**EXERCISE INSTRUCTIONS**
Your answer must consist of exactly the lines below, starting with the line with "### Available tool" and going on through the line with "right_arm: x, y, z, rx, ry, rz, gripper", and nothing else.

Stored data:

★ ★ ★ ★ ★

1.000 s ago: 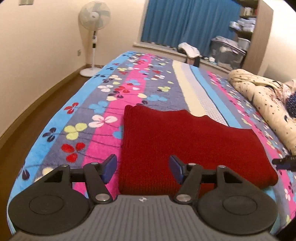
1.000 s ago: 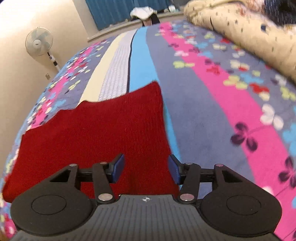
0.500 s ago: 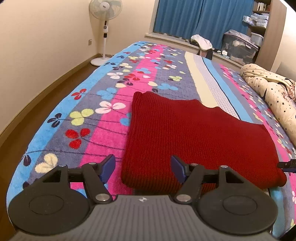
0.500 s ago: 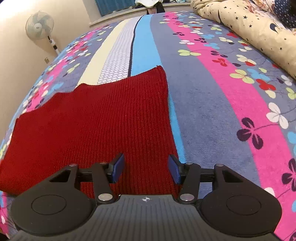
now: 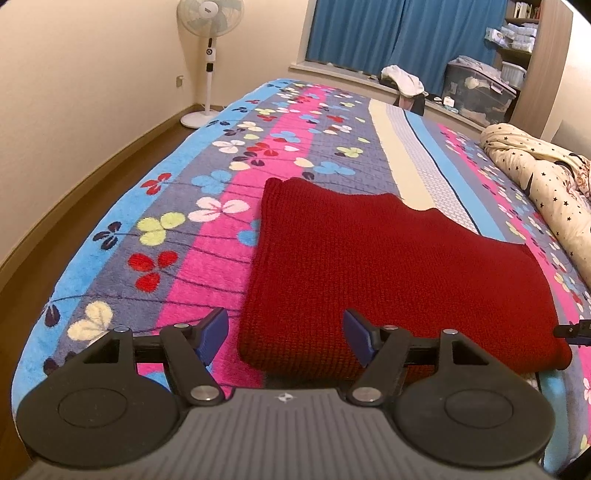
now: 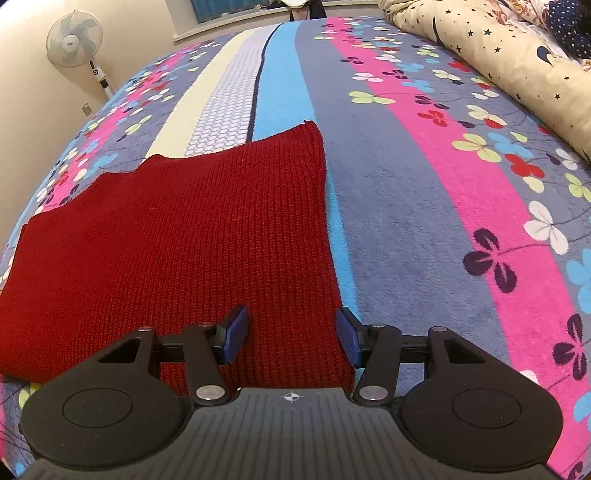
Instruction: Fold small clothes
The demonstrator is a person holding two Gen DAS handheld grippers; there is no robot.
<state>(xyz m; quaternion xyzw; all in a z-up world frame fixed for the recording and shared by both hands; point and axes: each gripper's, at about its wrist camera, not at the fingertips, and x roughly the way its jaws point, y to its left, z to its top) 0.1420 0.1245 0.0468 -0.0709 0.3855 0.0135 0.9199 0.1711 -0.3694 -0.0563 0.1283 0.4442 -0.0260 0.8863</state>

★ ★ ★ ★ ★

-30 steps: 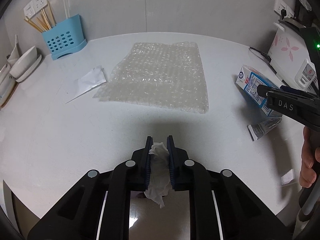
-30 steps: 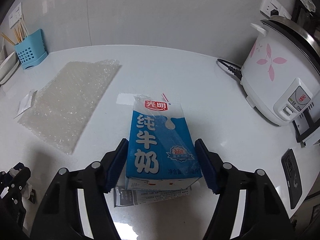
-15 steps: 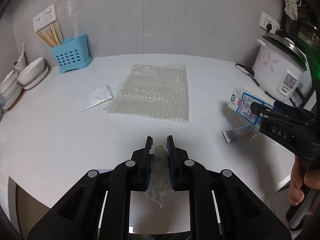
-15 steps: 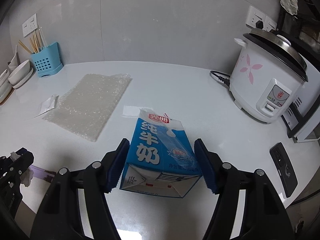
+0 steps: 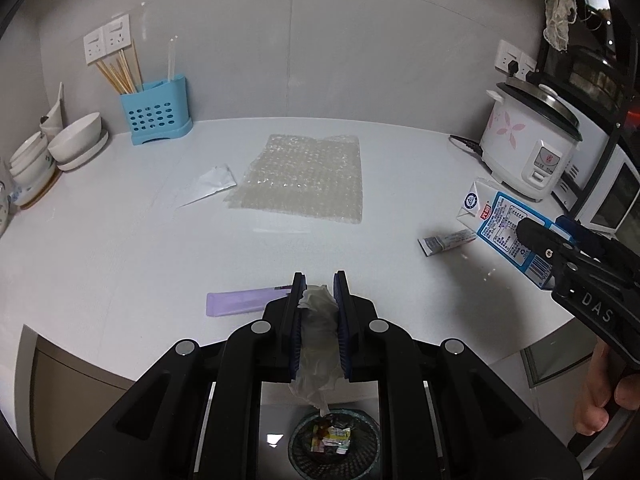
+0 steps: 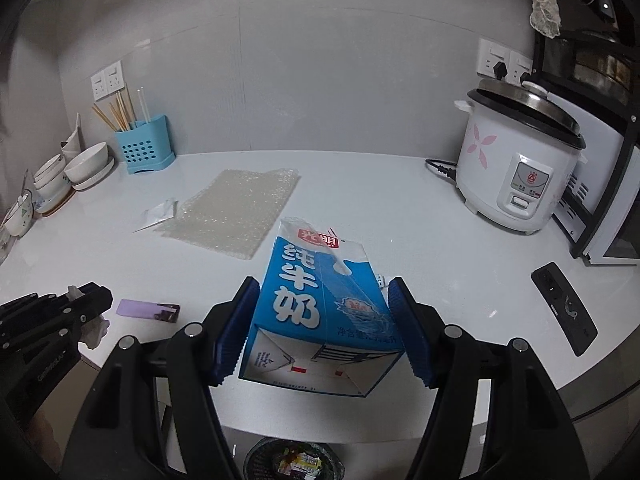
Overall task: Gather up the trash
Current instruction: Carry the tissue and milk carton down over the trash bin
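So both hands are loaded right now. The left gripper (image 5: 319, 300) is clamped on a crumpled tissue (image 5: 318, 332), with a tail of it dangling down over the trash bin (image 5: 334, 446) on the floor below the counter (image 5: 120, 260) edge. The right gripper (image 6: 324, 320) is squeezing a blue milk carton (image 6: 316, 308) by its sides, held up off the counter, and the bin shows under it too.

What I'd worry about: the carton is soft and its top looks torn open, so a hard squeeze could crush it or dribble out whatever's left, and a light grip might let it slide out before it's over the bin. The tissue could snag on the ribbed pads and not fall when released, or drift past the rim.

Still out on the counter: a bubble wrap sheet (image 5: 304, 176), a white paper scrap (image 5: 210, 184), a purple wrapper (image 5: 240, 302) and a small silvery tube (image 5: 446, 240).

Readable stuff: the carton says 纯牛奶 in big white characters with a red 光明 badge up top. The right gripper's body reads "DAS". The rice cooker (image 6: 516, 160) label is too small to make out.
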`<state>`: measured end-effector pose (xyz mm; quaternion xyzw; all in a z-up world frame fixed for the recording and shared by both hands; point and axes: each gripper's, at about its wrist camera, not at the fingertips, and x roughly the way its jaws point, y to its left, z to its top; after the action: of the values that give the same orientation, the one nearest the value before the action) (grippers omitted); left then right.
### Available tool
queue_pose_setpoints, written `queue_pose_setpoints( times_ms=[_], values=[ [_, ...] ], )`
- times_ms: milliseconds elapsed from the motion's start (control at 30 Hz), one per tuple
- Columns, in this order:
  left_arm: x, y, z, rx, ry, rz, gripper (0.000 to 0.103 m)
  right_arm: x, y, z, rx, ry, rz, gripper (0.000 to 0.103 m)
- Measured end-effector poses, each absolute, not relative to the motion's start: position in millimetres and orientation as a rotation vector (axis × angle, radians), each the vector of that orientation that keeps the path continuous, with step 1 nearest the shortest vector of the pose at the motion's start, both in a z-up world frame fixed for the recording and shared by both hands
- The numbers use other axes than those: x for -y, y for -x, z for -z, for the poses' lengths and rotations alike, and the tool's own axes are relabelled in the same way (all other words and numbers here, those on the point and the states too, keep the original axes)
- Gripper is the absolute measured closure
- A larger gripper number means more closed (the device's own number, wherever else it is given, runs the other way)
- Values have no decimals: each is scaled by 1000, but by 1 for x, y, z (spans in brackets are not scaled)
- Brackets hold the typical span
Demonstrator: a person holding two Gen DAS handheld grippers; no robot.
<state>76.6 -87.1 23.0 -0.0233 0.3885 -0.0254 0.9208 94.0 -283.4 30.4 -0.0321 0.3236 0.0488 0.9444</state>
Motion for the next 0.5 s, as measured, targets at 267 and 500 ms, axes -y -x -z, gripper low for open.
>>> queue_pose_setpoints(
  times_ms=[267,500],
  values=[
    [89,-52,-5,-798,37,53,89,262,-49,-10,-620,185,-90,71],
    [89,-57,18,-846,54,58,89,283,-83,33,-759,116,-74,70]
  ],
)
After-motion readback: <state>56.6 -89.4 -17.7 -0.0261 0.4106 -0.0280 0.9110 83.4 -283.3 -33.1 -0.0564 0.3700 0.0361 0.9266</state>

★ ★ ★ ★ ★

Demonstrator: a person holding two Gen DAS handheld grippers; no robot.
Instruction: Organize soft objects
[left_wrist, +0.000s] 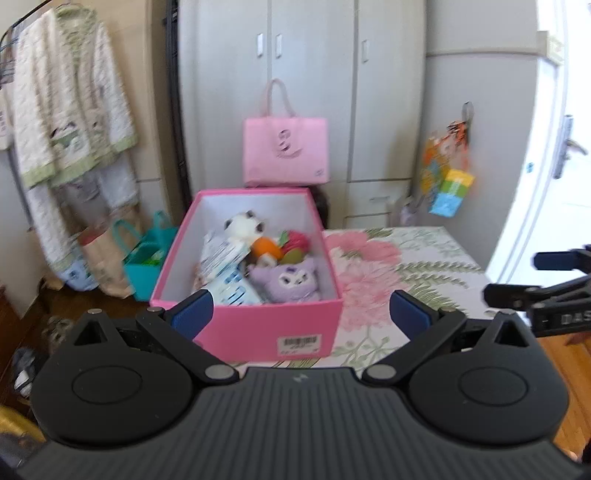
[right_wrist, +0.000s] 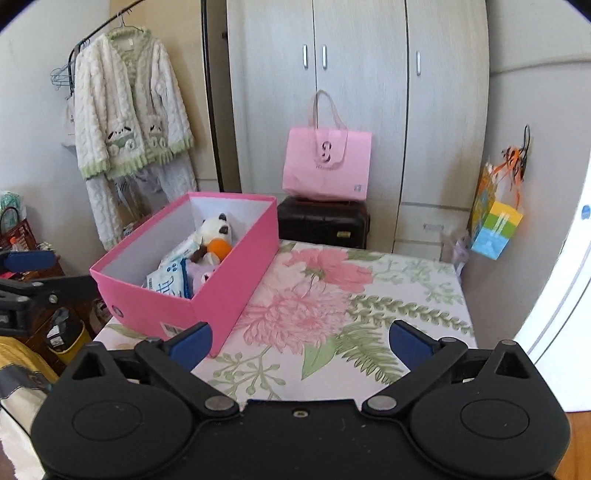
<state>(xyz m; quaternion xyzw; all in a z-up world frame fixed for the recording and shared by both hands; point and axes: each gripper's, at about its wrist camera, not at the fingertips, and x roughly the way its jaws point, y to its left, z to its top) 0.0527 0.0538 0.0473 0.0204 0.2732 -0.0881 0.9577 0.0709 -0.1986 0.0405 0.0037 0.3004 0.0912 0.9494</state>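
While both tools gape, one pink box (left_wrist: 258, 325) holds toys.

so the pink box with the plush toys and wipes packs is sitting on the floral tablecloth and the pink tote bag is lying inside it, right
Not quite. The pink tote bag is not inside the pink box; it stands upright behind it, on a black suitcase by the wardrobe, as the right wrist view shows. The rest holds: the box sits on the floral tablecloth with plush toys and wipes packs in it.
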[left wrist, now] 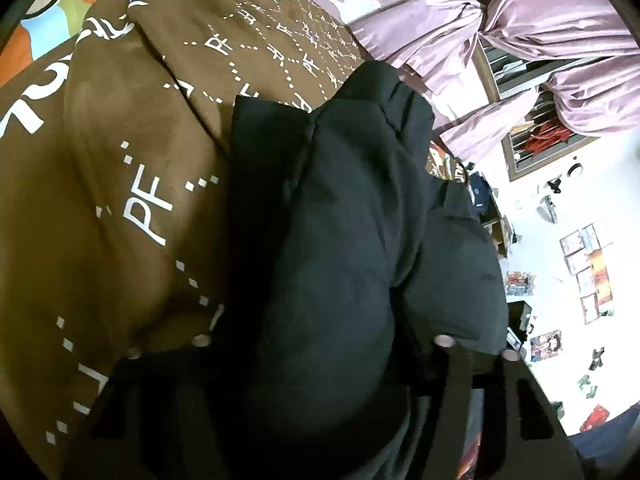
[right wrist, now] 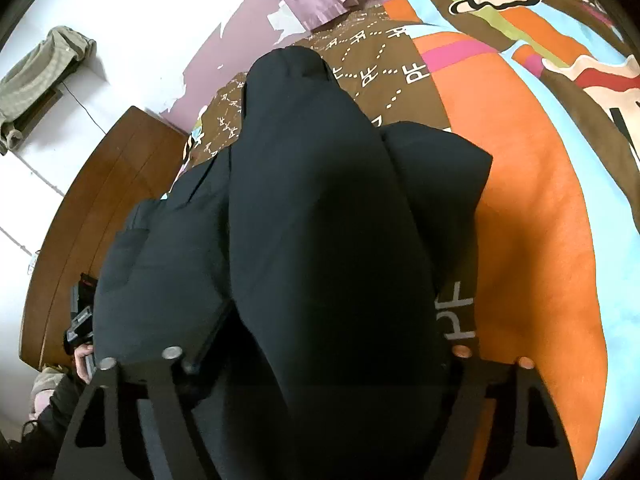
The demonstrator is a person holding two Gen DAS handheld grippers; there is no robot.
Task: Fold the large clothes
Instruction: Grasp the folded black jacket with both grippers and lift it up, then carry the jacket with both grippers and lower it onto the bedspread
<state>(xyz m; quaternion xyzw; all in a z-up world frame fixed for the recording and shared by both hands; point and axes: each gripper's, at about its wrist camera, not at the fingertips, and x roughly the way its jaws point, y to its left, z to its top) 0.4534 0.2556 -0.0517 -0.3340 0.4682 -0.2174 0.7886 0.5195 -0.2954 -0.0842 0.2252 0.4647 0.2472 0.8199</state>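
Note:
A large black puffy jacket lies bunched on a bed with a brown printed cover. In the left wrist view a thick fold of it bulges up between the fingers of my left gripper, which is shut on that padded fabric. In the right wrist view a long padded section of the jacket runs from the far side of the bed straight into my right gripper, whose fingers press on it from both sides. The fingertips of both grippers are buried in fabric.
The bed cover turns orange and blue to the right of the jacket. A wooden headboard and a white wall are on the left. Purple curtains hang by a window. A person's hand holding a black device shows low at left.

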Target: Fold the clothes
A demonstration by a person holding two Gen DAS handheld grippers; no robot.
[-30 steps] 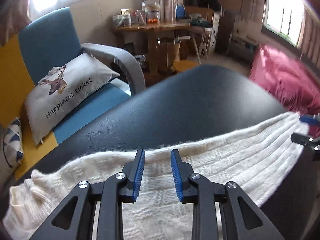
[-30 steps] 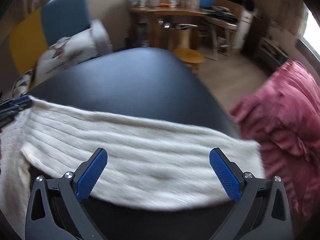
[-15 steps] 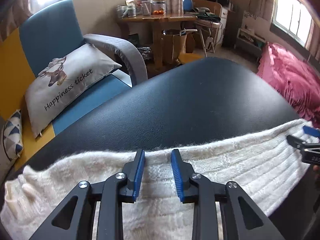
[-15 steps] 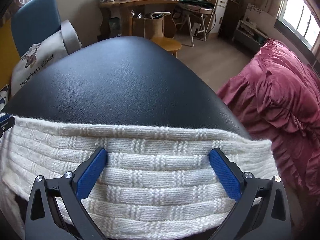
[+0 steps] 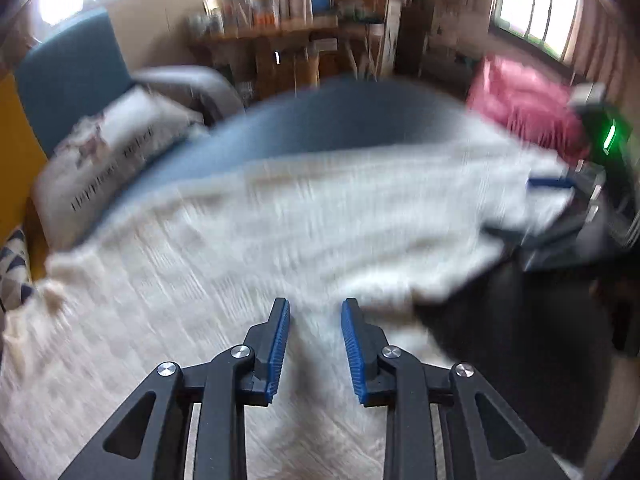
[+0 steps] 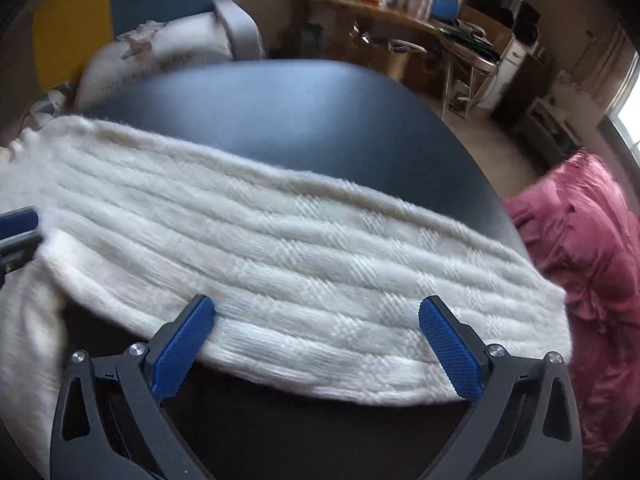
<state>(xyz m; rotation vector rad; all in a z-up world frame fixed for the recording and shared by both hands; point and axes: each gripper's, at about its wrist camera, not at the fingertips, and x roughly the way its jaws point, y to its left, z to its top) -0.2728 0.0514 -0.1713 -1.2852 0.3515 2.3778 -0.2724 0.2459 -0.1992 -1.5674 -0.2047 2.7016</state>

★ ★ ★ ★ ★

**WRITTEN RESPONSE**
### Available tool
queue_pose_setpoints, written `queue_pose_setpoints( times_ms=[_], values=[ [_, ...] ], )`
- times_ms: milliseconds elapsed from the motion's start (control at 30 Hz), one per tuple
- Columns, in this order:
  left_arm: x, y, z, rx, ry, rz, gripper (0.000 to 0.103 m)
  right_arm: x, y, z, rx, ry, rz, gripper (0.000 to 0.103 m)

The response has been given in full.